Task → Each record, minus any picture, should be returned exactly as written.

(Supplied entries begins)

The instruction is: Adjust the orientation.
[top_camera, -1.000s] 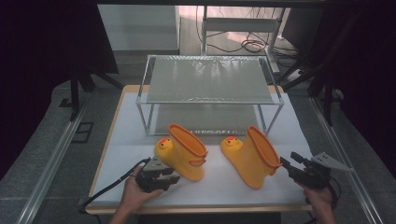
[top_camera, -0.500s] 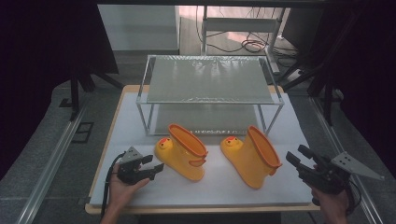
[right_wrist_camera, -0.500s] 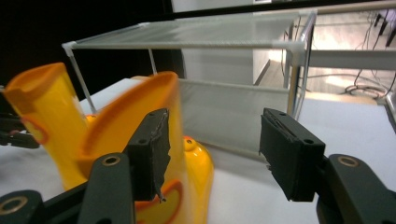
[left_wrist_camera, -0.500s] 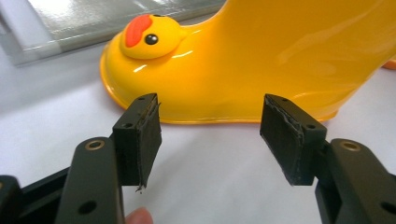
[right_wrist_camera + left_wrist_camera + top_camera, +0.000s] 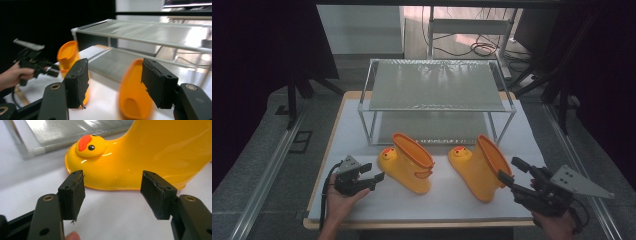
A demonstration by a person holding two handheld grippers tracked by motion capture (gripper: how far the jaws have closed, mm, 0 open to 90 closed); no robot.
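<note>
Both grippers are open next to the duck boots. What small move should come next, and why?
Probably ease the right gripper forward so its open jaws straddle the rim of the right boot. That rim sits just ahead of the jaws, nothing is gripped, and the rack behind stands bare. The left gripper is likewise open, short of the left boot.

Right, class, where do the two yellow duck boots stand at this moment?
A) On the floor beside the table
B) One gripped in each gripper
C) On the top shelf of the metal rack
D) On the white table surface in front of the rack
D: the left boot and the right boot both stand on the white table in front of the rack, with both grippers open and apart from them.
</note>
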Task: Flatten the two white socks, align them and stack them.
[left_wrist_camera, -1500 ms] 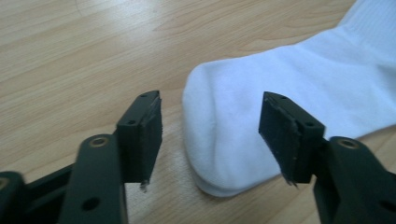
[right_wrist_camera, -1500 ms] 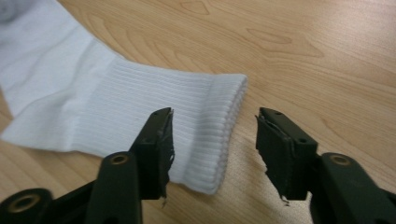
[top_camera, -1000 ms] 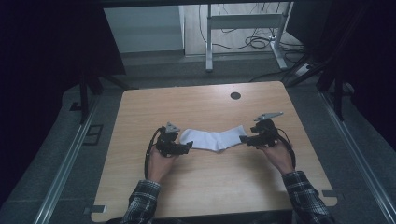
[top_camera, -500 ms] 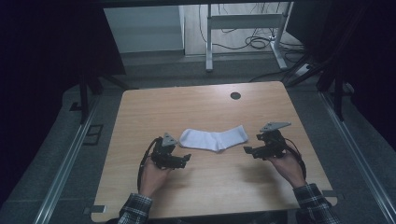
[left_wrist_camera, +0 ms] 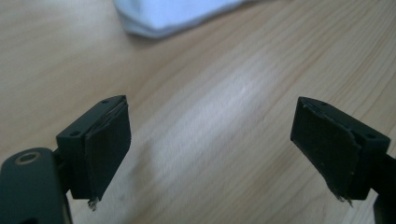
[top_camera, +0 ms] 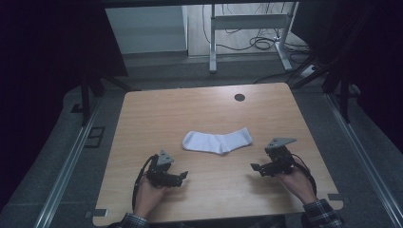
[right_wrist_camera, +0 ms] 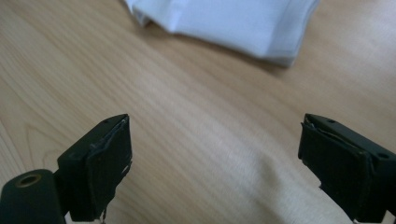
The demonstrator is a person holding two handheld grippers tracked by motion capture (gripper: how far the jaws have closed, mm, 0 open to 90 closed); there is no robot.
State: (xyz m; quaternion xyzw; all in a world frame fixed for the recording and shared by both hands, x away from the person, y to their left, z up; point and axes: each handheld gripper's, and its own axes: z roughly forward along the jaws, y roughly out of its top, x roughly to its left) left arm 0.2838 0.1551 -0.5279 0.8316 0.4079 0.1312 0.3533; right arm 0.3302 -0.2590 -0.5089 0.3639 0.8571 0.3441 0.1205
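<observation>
White sock [top_camera: 217,140]: plain, seemingly unmarked, flat on wooden table [top_camera: 199,109]. Left gripper [top_camera: 181,176], right gripper [top_camera: 255,167]: jaws apart, empty.

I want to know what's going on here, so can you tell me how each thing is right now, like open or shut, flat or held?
White fabric sock: lying flat on the table, bent in the middle, held by nothing.
Left black two-jaw gripper: open, jaws wide apart, short of the sock.
Right black two-jaw gripper: open, empty, short of the sock.
Light wooden table: bare apart from the sock.
</observation>
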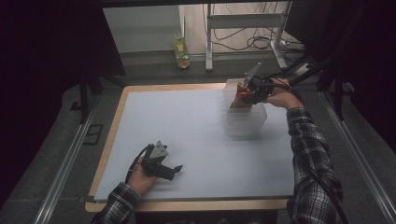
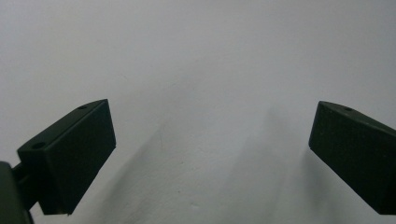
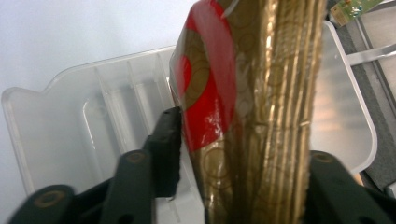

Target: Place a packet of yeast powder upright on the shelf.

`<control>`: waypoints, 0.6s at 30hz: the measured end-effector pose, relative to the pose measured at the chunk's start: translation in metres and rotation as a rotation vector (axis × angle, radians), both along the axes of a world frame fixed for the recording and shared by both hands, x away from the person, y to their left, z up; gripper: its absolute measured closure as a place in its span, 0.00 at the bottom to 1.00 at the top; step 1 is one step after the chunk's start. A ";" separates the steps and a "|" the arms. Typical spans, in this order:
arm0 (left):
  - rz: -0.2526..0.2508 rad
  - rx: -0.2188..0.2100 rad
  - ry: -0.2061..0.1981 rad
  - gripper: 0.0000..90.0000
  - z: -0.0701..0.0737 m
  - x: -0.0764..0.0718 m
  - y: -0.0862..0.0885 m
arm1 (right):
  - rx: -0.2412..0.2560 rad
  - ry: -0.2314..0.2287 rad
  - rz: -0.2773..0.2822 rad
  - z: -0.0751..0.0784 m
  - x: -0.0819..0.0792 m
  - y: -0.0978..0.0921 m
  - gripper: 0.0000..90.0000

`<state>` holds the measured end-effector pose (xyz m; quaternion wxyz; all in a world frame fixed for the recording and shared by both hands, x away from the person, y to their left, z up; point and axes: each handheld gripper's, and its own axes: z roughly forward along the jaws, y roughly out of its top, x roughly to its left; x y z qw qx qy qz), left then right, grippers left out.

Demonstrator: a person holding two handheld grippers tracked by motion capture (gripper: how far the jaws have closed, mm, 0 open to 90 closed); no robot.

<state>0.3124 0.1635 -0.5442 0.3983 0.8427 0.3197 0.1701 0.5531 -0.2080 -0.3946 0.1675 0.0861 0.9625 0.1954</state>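
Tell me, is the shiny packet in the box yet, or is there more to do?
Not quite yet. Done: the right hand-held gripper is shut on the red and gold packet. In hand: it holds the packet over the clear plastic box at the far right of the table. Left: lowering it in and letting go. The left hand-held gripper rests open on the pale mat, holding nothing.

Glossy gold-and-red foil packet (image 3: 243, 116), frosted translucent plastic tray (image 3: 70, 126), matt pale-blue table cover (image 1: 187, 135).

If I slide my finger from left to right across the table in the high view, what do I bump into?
Left gripper → clear bin → right gripper holding a gold packet over the bin → sleeve.
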 end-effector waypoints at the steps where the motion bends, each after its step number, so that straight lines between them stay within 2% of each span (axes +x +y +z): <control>1: 0.000 0.000 0.000 0.01 0.000 0.000 0.000 | 0.002 0.001 -0.001 0.000 0.000 0.000 0.57; 2: 0.000 0.000 0.000 0.01 0.000 0.000 0.000 | 0.015 -0.002 -0.007 0.001 -0.001 0.000 0.51; 3: 0.001 -0.001 0.000 0.01 0.000 0.000 0.000 | 0.015 -0.002 -0.007 0.001 -0.001 0.000 0.51; 8: 0.001 0.001 0.001 0.01 0.000 0.000 0.000 | 0.014 -0.012 -0.021 0.002 -0.003 0.002 0.37; 13: 0.000 0.003 -0.002 0.01 0.000 -0.001 0.000 | 0.034 -0.018 -0.045 0.004 -0.003 0.003 0.27; 18: 0.000 0.009 -0.003 0.01 0.000 -0.001 -0.001 | 0.093 -0.005 -0.075 0.008 -0.003 0.002 0.20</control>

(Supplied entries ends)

Solution for this problem →
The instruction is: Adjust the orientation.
[top_camera, -1.000s] 
[top_camera, -0.500s] 
[right_wrist_camera, -0.500s] 
[left_wrist_camera, -0.500s] 
[right_wrist_camera + left_wrist_camera + top_camera, +0.000s] 
A demonstration by a person holding two handheld grippers tracked by motion capture (gripper: how far the jaws have closed, mm, 0 open to 90 closed); no robot.
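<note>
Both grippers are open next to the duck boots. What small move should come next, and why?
Probably ease the right gripper forward so its open jaws straddle the rim of the right boot. That rim sits just ahead of the jaws, nothing is gripped, and the rack behind stands bare. The left gripper is likewise open, short of the left boot.

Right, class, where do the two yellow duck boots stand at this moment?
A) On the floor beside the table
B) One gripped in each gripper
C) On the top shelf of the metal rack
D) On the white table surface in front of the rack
D: the left boot and the right boot both stand on the white table in front of the rack, with both grippers open and apart from them.
</note>
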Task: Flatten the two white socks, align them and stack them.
[left_wrist_camera, -1500 ms] 
[right_wrist_camera, -1500 ms] 
[top_camera, -1000 ms] 
[top_camera, -500 ms] 
[left_wrist_camera, +0 ms] 
[top_camera, +0 ms] 
[right_wrist_camera, +0 ms] 
The demonstrator is a person holding two handheld grippers tracked by motion capture (gripper: how far the jaws have closed, mm, 0 open to 90 closed); there is no robot.
State: (xyz m; quaternion xyzw; all in a world frame fixed for the recording and shared by both hands, x away from the person, y to their left, z up; point and axes: each handheld gripper's, and its own axes: z roughly forward along the jaws, y roughly out of its top, x roughly to its left) left arm 0.2838 0.1551 -0.5279 0.8316 0.4079 0.1312 0.3533; right arm 0.3302 -0.2590 -0.5089 0.3639 0.8571 0.3441 0.1205
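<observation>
White sock [top_camera: 217,140]: plain, seemingly unmarked, flat on wooden table [top_camera: 199,109]. Left gripper [top_camera: 181,176], right gripper [top_camera: 255,167]: jaws apart, empty.

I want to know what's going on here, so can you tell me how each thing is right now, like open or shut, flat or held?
White fabric sock: lying flat on the table, bent in the middle, held by nothing.
Left black two-jaw gripper: open, jaws wide apart, short of the sock.
Right black two-jaw gripper: open, empty, short of the sock.
Light wooden table: bare apart from the sock.
</observation>
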
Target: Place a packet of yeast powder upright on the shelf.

`<control>`: waypoints, 0.6s at 30hz: the measured end-effector pose, relative to the pose measured at the chunk's start: translation in metres and rotation as a rotation vector (axis × angle, radians), both along the axes of a world frame fixed for the recording and shared by both hands, x away from the person, y to their left, z up; gripper: its absolute measured closure as a place in its span, 0.00 at the bottom to 1.00 at the top; step 1 is one step after the chunk's start. A ";" separates the steps and a "|" the arms. Typical spans, in this order:
arm0 (left):
  - rz: -0.2526..0.2508 rad
  - rx: -0.2188..0.2100 rad
  - ry: -0.2061..0.1981 rad
  - gripper: 0.0000..90.0000
  - z: -0.0701..0.0737 m
  - x: -0.0764..0.0718 m
  - y: -0.0862..0.0885 m
arm1 (right):
  - rx: -0.2412..0.2560 rad
  - ry: -0.2314..0.2287 rad
  - rz: -0.2773..0.2822 rad
  - z: -0.0751..0.0784 m
  - x: -0.0819..0.0792 m
  - y: -0.0978..0.0921 m
  - gripper: 0.0000..90.0000

`<state>` holds the measured end-effector pose (xyz m; quaternion wxyz; all in a world frame fixed for the recording and shared by both hands, x away from the person, y to their left, z up; point and axes: each handheld gripper's, and its own axes: z roughly forward along the jaws, y roughly out of its top, x roughly to its left; x y z qw qx qy qz), left then right, grippers left out.

Demonstrator: a person holding two handheld grippers tracked by motion capture (gripper: how far the jaws have closed, mm, 0 open to 90 closed); no robot.

<state>0.3124 0.1635 -0.5442 0.3983 0.8427 0.3197 0.1701 0.5531 -0.2080 -0.3946 0.1675 0.0861 0.9625 0.1954</state>
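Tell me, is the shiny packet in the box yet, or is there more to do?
Not quite yet. Done: the right hand-held gripper is shut on the red and gold packet. In hand: it holds the packet over the clear plastic box at the far right of the table. Left: lowering it in and letting go. The left hand-held gripper rests open on the pale mat, holding nothing.

Glossy gold-and-red foil packet (image 3: 243, 116), frosted translucent plastic tray (image 3: 70, 126), matt pale-blue table cover (image 1: 187, 135).

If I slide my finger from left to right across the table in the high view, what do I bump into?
Left gripper → clear bin → right gripper holding a gold packet over the bin → sleeve.
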 end-effector waypoints at the steps where the motion bends, each after its step number, so that straight lines between them stay within 2% of each span (axes +x +y +z): <control>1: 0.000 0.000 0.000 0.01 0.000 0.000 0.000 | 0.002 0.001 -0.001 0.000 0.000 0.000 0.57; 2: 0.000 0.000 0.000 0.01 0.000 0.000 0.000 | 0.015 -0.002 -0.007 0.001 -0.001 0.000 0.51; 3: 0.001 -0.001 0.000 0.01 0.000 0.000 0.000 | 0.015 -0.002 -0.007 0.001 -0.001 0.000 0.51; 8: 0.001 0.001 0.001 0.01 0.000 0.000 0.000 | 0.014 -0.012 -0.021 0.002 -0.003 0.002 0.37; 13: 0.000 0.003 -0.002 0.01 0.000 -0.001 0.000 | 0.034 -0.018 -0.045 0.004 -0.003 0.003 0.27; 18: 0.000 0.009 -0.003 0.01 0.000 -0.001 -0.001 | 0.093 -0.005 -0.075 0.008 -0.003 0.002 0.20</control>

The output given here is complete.